_Task item_
Below are some entries. Repeat exactly the lines from the one with "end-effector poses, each" through the one with "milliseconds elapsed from", and only those.

Recorded data
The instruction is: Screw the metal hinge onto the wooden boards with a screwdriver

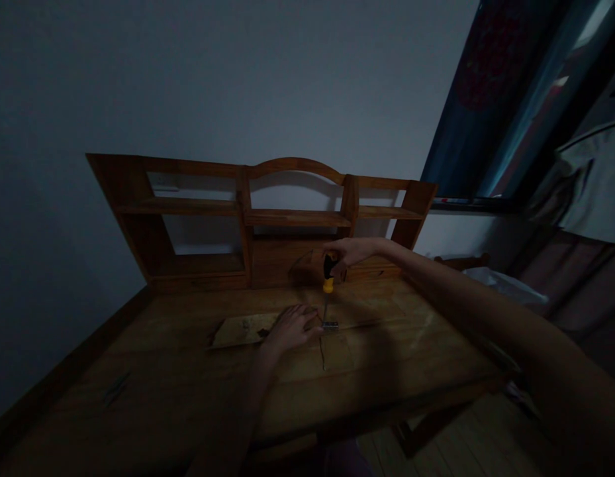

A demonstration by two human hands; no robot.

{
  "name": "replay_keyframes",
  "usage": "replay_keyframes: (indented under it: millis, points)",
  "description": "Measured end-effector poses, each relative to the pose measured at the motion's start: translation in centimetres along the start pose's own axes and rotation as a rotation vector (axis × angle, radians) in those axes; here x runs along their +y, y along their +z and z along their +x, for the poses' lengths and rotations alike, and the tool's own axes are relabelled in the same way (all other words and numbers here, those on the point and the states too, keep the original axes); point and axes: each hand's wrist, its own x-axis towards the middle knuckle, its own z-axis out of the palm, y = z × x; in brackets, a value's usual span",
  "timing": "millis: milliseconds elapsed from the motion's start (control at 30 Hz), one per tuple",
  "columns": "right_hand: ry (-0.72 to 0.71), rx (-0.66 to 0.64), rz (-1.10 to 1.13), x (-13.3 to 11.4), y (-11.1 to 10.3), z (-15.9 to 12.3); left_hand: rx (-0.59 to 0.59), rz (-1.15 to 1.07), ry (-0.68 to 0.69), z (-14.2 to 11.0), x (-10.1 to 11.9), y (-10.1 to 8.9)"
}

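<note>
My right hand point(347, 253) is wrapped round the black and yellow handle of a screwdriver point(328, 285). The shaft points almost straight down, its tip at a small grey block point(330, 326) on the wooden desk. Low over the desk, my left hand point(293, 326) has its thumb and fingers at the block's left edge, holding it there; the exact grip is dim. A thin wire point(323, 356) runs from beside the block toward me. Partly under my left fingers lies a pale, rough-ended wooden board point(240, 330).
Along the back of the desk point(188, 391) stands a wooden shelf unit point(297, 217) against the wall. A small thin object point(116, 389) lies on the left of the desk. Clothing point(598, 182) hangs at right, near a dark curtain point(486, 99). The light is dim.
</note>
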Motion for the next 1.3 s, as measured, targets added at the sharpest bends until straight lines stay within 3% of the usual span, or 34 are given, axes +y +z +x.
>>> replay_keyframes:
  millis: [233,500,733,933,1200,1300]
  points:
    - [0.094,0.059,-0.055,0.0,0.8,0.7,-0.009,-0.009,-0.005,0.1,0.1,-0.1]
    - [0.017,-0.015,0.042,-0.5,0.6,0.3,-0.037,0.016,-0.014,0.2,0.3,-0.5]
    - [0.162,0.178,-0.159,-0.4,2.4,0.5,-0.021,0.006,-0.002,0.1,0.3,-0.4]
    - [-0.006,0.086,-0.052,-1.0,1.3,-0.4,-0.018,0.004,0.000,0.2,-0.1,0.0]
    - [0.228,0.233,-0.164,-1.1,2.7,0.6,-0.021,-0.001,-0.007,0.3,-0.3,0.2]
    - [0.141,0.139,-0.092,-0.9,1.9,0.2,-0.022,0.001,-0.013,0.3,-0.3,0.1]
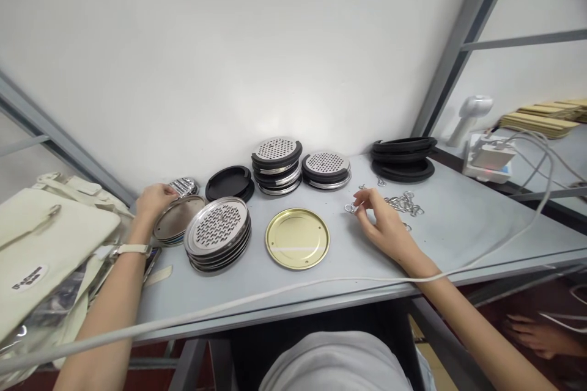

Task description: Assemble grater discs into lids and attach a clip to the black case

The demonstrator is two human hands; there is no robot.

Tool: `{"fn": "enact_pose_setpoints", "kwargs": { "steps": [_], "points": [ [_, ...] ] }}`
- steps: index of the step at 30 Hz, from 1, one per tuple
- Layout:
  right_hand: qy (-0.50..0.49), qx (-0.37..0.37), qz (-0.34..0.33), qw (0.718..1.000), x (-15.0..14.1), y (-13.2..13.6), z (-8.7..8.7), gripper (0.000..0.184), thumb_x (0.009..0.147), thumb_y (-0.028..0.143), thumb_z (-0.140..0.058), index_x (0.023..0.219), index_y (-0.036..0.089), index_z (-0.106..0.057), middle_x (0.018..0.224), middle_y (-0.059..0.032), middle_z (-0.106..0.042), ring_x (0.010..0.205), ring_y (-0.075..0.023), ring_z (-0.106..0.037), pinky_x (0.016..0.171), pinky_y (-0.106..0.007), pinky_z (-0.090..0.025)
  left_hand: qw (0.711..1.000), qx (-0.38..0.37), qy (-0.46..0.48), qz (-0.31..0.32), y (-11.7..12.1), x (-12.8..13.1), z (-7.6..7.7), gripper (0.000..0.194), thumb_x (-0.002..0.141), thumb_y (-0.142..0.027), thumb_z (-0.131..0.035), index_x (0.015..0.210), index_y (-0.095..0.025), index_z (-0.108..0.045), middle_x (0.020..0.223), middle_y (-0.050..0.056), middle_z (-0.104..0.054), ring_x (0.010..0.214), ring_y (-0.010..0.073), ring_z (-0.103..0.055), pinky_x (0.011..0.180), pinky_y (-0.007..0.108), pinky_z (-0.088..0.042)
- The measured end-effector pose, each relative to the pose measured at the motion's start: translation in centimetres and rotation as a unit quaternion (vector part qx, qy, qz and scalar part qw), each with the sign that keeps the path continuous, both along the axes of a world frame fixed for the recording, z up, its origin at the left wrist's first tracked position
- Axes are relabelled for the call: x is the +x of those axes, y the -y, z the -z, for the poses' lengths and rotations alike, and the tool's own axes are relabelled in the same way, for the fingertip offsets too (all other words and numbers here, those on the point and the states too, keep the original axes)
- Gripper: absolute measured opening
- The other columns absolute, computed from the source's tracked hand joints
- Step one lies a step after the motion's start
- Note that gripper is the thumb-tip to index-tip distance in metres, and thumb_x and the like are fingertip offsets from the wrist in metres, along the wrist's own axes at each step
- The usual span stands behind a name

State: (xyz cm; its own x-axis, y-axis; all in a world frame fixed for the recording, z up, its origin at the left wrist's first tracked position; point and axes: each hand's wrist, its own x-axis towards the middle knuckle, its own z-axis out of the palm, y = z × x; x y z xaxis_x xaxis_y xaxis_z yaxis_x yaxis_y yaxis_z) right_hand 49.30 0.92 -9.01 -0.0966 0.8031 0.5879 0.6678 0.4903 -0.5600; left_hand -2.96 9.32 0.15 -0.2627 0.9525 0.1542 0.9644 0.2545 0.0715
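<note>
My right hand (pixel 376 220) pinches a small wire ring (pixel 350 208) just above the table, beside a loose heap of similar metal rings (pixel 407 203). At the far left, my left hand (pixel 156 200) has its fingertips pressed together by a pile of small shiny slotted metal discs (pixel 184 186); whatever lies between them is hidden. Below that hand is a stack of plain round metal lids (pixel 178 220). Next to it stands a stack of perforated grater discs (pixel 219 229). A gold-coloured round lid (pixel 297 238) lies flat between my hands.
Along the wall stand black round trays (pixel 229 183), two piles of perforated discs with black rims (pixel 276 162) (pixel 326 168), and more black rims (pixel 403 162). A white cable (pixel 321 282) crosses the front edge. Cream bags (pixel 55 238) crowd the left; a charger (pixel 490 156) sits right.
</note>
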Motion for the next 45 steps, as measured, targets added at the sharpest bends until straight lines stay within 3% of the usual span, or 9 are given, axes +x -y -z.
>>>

_Reply_
  "description": "Measured end-effector poses, each relative to the pose measured at the motion's start: translation in centimetres along the start pose's own axes and rotation as a rotation vector (axis × angle, radians) in those axes; here x runs along their +y, y along their +z and z along their +x, for the poses' lengths and rotations alike, and the tool's own axes are relabelled in the same way (all other words and numbers here, those on the point and the states too, keep the original axes); point and axes: each hand's wrist, its own x-axis towards the middle knuckle, its own z-axis out of the palm, y = z × x; in brackets, a value's usual span",
  "timing": "millis: milliseconds elapsed from the motion's start (control at 30 Hz), one per tuple",

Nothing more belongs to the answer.